High-dose chemotherapy (HDC) strategies were developed to avoid unacceptable neurotoxicity associated with craniospinal irradiation in infants with embryonal brain tumors. However, the impact of molecular and pathological characterizations in such approaches and long-term outcome have not been widely described in young children.Methods.
We retrospectively collected information from seven North American institutions, on young children with medulloblastoma (MB) treated with sequential HDC, as per the CCG 99703 protocol. Data collection included clinical presentation, histology, molecular subgroup, irradiation, ototoxicity, and neurocognitive evaluations.Results.
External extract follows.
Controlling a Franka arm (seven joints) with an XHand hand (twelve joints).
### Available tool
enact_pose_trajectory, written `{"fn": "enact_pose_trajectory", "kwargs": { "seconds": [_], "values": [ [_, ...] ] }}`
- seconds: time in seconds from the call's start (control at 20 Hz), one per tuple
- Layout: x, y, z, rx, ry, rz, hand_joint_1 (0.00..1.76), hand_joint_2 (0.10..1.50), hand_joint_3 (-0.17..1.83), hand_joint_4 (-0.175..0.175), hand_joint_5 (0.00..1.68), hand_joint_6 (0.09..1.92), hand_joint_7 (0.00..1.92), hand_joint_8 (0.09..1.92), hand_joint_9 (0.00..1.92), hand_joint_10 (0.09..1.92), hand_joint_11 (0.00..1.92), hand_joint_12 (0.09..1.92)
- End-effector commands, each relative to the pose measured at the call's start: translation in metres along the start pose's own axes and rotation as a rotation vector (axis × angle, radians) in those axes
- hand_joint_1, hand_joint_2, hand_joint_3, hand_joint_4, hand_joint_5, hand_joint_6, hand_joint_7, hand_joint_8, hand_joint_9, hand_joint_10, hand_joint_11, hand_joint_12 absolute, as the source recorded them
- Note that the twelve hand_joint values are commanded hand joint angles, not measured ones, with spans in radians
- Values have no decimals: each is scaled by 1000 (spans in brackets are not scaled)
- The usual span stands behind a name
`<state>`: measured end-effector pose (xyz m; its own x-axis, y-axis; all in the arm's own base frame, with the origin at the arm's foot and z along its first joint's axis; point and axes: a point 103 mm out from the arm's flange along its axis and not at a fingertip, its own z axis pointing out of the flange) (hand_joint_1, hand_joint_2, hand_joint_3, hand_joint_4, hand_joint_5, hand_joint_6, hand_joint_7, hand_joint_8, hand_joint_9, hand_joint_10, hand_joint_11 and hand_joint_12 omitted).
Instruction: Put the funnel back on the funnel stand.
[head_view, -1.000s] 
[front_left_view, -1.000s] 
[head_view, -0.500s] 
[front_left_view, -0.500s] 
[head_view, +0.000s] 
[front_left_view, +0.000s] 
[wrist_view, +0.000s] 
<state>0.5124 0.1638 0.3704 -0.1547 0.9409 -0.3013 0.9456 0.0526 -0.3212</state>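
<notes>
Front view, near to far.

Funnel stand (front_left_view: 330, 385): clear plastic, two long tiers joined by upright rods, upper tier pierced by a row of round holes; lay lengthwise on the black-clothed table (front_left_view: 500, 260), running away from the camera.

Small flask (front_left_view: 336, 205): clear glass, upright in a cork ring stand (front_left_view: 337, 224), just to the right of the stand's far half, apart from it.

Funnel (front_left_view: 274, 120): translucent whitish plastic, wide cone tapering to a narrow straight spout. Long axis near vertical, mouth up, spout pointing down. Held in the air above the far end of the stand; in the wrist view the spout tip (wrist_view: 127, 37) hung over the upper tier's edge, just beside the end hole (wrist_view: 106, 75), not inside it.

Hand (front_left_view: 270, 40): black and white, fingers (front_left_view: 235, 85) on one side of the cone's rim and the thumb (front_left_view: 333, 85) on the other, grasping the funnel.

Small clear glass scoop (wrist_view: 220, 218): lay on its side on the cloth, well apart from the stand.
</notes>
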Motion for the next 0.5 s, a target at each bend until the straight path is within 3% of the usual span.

The cohort included 53 patients diagnosed at a median age of 24 months (2.9–63.2). Seventeen patients (32.1%) had nodular desmoplatic MB, all belonging to the sonic Hedgehog (SHH) subgroup, as did 30% of classic MB. The 5-year progression-free survival (PFS) and overall survival (OS) was 69.6% (±6·9%) and 76.1% (±6.5%), respectively. Seventeen (32.1%) patients received irradiation (nine adjuvant radiotherapy [RT]). Patients with SHH and group 3 MB had a 5-year PFS of 86·2% (±7.4%) and 49·1% (±14%), respectively (P = 0.03). The 5-year PFS radiation free for group 3 MB was 46.4%. Patients with macroscopic metastasis (M2 and M3) had a worst survival. Fifteen (45.5%) patients had significant ototoxicity. Mean Full Scale Intellectual Quotient (FSIQ) for 24 survivors was 91.6 (range 52–119).Conclusions.
This HDC strategy led to an encouraging OS while only 20% of the patients received adjuvant RT. SHH MB, irrespective of histological subgroup, had an excellent outcome. Such intensive therapy may not be needed for this subgroup. Patients with classic histology or group 3 had an encouraging PFS of 58% and 46.4%, respectively, in the absence of adjuvant RT. The neurocognitive profile of the survivors appears to be within the normal range.